Набоков снова прибегает к обману, который защищает его персонажей от реальности, но выпавшие на его век эпохальные трагедии – Холокост и ГУЛАГ – из книги вырезать невозможно. Ван и Ада ищут пристанище друг в друге и, разобрав на кубики события последних столетий, складывают из них искаженный мир, в котором те, кого считают душевнобольными, яснее всех видят реальность, а те, кто знает правду, становятся объектами психиатрических исследований.
Планету, занимающую мысли Вана и Ады, неотвратимо втягивает в орбиту лагерей – по которой она, возможно, вращалась с самого начала. Наверное, стоит также отметить, что в период, когда Набоков работал над «Адой», в газетах и журналах рассказывали о применении к диссидентам карательной психиатрии. В СССР такое практиковалось не первый десяток лет, но за границей о подобном узнали только в 60-е, когда в стране возобновились показательные процессы. На весь мир прогремело дело русского писателя Валерия Тарсиса, отправленного на принудительное лечение за то, что он публиковал свои сочинения за рубежом. Благодаря международным протестам Тарсису в конечном итоге разрешили эмигрировать.
Карательная психиатрия набрала в СССР такой размах, что стала темой анекдотов. В 1964 году редакционная колонка одной из газет, анализируя, куда после свержения подевался Хрущев, выдвинула версию, что бывшего лидера тоже приговорили к принудительной госпитализации. В год, когда Набоков заканчивал работу над «Адой», газеты по всему миру сообщали о выступлении группы советских математиков против того, что в психиатрическую больницу упрятали их коллегу – за поддержку диссидентов.

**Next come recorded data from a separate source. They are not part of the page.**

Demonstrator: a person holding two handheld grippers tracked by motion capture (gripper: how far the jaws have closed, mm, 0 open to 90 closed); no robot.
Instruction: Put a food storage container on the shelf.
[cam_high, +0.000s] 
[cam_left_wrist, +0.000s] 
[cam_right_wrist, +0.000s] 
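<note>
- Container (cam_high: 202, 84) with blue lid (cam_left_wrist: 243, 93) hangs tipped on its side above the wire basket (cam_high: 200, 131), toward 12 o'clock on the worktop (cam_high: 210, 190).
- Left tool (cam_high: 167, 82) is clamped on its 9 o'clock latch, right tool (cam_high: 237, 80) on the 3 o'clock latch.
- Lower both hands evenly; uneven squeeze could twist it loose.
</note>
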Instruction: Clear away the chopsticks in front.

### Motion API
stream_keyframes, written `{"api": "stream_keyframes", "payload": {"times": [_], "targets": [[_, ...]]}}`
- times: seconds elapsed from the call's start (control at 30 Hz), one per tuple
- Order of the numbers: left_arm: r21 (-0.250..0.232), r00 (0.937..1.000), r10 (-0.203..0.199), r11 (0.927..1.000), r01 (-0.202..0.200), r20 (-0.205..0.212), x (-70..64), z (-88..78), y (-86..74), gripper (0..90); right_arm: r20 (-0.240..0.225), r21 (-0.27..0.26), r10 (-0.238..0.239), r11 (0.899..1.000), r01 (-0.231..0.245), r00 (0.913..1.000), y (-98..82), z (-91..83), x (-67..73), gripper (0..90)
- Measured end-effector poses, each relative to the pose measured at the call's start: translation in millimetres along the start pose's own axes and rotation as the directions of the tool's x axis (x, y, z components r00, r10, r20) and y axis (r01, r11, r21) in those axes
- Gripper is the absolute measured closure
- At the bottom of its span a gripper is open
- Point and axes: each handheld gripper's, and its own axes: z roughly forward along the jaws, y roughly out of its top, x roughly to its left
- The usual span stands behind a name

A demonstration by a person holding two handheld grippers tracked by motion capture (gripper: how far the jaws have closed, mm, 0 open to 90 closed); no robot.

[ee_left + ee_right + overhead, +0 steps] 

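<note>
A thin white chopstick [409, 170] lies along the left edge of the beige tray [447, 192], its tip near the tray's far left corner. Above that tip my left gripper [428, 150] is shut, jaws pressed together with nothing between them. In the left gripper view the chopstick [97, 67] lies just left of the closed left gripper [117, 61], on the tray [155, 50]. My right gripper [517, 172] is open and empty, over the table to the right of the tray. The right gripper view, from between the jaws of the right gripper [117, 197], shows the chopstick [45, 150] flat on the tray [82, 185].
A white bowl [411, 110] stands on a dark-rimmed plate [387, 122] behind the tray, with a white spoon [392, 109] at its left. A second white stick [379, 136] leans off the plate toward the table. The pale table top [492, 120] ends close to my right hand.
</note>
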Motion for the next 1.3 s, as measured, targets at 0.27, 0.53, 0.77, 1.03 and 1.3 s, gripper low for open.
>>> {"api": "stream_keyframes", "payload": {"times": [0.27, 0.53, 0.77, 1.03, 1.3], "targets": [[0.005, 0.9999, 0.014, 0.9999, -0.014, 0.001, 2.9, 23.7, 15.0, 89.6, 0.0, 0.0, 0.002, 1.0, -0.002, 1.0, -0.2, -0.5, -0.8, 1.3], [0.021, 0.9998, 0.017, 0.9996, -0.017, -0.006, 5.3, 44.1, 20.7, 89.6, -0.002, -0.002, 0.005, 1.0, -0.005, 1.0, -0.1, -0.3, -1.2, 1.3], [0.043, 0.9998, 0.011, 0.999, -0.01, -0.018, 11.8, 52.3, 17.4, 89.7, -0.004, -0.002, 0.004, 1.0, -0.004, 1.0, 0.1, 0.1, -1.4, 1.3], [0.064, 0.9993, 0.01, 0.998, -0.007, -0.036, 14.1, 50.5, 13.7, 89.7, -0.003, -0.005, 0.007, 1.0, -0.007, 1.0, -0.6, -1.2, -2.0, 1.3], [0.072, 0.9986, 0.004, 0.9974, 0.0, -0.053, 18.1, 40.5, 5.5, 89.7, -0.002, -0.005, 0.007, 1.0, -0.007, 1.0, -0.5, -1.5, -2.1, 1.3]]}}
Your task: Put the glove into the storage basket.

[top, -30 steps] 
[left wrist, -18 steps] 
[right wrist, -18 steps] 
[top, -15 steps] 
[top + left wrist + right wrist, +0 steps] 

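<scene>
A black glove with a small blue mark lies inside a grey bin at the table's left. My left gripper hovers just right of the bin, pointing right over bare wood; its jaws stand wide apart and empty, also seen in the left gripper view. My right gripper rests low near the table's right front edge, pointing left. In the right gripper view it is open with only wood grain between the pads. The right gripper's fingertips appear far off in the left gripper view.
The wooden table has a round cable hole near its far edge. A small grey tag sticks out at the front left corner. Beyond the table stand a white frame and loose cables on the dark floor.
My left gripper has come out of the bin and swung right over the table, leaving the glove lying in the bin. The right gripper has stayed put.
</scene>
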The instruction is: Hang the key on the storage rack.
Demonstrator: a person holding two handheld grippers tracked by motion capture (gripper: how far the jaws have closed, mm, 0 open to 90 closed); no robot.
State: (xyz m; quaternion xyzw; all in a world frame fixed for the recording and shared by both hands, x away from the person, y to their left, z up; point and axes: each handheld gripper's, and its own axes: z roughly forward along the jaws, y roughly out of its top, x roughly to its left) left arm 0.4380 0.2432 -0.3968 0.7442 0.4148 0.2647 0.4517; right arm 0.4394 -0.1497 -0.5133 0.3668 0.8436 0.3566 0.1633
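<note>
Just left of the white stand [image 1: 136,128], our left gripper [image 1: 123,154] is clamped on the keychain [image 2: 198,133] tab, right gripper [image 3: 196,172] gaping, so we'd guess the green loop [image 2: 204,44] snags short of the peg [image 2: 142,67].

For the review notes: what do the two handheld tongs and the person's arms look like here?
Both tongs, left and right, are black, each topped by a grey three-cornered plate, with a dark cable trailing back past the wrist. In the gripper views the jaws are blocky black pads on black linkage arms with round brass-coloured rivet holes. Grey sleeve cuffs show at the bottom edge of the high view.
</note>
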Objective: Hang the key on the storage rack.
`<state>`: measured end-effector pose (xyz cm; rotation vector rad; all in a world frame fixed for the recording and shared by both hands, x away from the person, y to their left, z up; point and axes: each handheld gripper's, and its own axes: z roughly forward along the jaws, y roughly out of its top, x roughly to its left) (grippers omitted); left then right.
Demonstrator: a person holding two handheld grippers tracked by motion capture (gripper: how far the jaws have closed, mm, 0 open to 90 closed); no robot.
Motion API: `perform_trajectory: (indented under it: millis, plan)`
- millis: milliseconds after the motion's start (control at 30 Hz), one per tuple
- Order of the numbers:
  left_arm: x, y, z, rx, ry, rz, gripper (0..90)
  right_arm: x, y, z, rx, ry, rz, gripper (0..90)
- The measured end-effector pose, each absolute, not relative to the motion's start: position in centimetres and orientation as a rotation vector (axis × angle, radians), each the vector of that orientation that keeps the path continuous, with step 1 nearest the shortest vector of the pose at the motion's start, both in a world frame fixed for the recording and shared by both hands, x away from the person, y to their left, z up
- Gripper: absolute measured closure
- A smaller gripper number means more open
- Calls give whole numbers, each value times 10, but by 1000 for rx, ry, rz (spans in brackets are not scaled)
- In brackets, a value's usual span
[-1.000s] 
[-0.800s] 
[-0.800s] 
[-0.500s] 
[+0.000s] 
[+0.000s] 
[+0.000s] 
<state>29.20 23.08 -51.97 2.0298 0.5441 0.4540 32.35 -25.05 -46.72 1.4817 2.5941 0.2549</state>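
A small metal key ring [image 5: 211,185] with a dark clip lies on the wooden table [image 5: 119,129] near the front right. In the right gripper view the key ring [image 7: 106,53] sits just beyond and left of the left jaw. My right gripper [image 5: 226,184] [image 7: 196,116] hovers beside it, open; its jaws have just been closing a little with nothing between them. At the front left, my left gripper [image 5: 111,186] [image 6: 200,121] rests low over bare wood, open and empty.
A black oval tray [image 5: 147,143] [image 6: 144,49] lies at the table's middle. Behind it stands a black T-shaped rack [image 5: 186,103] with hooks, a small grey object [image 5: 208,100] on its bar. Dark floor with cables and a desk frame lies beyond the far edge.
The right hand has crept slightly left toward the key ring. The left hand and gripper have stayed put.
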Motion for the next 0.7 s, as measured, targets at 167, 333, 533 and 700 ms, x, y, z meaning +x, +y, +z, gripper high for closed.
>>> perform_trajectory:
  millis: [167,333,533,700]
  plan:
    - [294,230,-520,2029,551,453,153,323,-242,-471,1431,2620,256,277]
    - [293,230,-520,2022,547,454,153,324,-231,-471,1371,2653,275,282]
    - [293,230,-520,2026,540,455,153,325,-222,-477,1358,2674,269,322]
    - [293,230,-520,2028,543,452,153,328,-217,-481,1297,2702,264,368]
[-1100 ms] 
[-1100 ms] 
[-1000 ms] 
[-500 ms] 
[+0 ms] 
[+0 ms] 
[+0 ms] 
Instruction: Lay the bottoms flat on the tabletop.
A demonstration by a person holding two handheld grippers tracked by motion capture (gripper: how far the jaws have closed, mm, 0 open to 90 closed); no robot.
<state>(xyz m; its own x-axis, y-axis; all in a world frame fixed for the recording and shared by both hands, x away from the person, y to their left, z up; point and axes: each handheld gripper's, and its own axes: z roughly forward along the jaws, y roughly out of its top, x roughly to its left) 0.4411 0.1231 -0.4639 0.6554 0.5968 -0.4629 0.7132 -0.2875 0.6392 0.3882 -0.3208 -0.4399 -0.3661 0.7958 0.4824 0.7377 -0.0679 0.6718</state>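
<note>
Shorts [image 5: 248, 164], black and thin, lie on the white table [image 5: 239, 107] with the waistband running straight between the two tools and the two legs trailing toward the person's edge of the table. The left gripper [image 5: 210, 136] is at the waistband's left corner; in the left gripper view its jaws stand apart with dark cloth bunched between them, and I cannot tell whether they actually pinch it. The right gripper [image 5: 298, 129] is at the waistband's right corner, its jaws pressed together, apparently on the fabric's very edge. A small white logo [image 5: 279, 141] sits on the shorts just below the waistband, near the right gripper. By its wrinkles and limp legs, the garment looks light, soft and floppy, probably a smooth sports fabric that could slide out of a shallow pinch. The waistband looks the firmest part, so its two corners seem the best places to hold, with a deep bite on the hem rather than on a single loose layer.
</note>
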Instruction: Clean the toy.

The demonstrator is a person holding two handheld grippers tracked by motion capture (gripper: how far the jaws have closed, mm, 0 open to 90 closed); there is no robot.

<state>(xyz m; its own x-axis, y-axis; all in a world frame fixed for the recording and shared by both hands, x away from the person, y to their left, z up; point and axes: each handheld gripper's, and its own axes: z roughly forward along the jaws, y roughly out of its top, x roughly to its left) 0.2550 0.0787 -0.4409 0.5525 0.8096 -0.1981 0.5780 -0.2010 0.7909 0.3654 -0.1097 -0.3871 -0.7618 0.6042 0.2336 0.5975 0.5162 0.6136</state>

Но когда «Ада» вышла из печати, в ней не разглядели намека на современную Россию. Роман принимали или отвергали за его фантастичность, за перекодировку реальности, – но не за отголоски недавних невеселых событий. Свора киношников, мечтая о второй «Лолите», ринулась в Монтрё, где каждому позволили ознакомиться с рукописью и поучаствовать в торгах за права на ее экранизацию.
Пока персонажи Набокова придумывали альтернативную Россию, его сестра Елена планировала посетить настоящую. Начиная с 1969 года она ездит в СССР почти ежегодно. И непохоже, что Владимир, в свое время порвавший с Романом Якобсоном из-за визита последнего в Союз, особо возражал против сестриных паломничеств.